Task requirements — Using the entries that follow, write out the line containing "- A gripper", the line containing "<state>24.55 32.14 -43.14", and every line between them, exactly and nothing else.

╔══

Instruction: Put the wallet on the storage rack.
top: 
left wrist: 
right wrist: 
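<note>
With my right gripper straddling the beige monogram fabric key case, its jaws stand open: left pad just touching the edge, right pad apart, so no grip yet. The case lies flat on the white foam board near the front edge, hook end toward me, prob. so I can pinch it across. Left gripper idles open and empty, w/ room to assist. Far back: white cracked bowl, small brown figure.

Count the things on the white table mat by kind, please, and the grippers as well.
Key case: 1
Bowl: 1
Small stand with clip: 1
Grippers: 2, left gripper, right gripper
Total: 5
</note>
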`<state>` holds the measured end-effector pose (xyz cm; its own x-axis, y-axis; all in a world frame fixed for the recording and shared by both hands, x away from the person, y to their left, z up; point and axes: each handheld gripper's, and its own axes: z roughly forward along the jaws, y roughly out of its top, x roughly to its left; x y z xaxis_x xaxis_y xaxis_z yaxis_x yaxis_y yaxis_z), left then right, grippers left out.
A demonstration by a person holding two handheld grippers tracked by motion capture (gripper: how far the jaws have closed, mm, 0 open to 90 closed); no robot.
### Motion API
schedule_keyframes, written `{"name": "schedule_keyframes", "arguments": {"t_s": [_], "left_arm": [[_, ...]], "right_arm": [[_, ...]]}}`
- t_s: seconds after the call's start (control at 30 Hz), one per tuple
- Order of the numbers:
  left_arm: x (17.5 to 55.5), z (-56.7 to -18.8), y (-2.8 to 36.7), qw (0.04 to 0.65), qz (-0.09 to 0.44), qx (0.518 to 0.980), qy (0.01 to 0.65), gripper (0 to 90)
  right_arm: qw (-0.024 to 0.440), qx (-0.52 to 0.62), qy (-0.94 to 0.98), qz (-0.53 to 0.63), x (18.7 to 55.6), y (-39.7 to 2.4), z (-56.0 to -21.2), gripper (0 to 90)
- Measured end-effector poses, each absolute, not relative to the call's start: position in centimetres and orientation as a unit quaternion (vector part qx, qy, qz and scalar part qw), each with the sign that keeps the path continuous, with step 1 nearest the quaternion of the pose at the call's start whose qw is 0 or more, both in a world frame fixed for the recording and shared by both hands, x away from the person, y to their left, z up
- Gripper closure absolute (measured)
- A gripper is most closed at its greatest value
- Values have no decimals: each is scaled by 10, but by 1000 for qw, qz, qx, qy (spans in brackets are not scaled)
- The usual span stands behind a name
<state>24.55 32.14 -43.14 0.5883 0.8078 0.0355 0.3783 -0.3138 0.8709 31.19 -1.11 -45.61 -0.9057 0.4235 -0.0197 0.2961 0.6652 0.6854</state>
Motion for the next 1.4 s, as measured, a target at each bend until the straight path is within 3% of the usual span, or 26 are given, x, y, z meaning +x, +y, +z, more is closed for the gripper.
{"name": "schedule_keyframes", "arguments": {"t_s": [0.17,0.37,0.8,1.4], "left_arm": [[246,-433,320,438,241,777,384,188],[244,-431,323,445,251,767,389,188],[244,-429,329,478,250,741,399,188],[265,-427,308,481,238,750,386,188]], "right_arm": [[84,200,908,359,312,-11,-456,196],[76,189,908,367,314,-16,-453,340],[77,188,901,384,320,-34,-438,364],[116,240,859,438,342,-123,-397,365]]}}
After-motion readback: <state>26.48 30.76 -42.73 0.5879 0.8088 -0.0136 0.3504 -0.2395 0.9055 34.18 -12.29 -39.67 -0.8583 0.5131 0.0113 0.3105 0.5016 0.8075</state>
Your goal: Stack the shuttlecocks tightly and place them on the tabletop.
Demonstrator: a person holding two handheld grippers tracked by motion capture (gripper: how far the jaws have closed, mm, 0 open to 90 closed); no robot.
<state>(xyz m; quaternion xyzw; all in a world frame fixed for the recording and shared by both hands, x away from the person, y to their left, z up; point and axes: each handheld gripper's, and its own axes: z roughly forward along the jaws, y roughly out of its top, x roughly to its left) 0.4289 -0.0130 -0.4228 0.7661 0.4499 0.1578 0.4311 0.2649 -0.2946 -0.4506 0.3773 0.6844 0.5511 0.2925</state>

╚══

Task response —
- A gripper is most closed at its greatest value
- Values have no decimals: each is scaled by 10, but by 1000 for qw, qz, qx, qy (spans in brackets are not scaled)
- The usual span stands behind a name
<state>24.55 32.14 -43.14 0.5883 0.8078 0.0355 0.3783 -0.3138 0.8709 31.19 -1.11 -45.61 -0.9057 0.4235 -0.0197 0.2961 0.6652 0.6854</state>

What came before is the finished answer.